When physicians make decisions about patient care without having access to updated data, such as recent lab results or new drugs, duplicate records may contain missing or obsolete information that can negatively impact the quality of care. The Sioux Falls, South Dakota-based Sanford Health system, which operates more than 46 hospitals, developed a standardised note template for use in its Epic electronic health record system to combat note bloat. As per Dr. Roxana Lupu, CMO of Sanford Health, the form encourages clinicians to write everything they need to and nothing they don’t.

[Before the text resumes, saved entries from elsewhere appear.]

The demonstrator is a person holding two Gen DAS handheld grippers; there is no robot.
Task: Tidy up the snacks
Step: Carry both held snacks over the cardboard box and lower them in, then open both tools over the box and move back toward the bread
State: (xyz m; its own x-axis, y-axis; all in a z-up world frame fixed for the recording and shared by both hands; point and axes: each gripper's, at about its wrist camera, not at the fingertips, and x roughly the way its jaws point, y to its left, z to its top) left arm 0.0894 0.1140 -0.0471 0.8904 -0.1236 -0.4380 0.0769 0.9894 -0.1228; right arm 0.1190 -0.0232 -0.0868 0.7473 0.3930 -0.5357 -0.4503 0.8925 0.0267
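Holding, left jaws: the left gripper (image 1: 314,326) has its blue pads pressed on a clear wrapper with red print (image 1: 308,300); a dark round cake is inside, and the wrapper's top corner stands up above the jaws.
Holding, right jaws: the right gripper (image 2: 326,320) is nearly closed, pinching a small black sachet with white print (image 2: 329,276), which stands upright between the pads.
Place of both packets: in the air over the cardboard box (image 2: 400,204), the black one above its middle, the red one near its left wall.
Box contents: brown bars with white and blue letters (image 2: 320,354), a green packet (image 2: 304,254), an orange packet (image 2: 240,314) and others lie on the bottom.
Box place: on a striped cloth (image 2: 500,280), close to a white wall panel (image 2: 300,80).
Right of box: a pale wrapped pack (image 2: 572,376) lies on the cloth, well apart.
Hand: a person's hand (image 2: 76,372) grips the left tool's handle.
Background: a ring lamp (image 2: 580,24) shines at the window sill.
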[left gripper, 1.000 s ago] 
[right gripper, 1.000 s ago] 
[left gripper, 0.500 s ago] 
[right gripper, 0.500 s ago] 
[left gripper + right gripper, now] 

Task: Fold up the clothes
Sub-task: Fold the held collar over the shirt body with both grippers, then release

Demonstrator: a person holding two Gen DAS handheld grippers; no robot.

It was crucial to remember that providers weren’t only writing the message for themselves—they were also writing it for other people. Because that was the purpose of reviewing notes, they wanted the evaluation and strategy to take centre stage, she said. The ability to access data more easily, enhance patient care, boost community health, and even lessen physician fatigue may be made possible through using natural language recognition and supervised learning to derive clinical insights from free text notes.

According to Gregg Church, president of 4medica, the use of AI to resolve duplicate patient records may improve real-time interoperability. He mentioned that up to 30% of the provider groups he has dealt with duplicate patient records often.

Using the COVID-19 pandemic as an example, Church stated earlier this year that the quick rise in clinical labs was partly caused by paper requisitions, which were as high as 50% for some labs. As a result, there could be three or four records for one person, increasing clinical risk and hindering billing.

However, data is standardised and balanced while systems are still live by using machine learning prediction skills, for instance, to identify and resolve records. He claimed that the Idaho Health Data Exchange now utilises such an AI model to integrate data automatically, reducing the proportion of duplicate patient records from 30% to 1%.

The researchers came to the conclusion that the note model for documenting should be further explored as a primary cause of redundancy and dispersion, and other paradigms should be evaluated.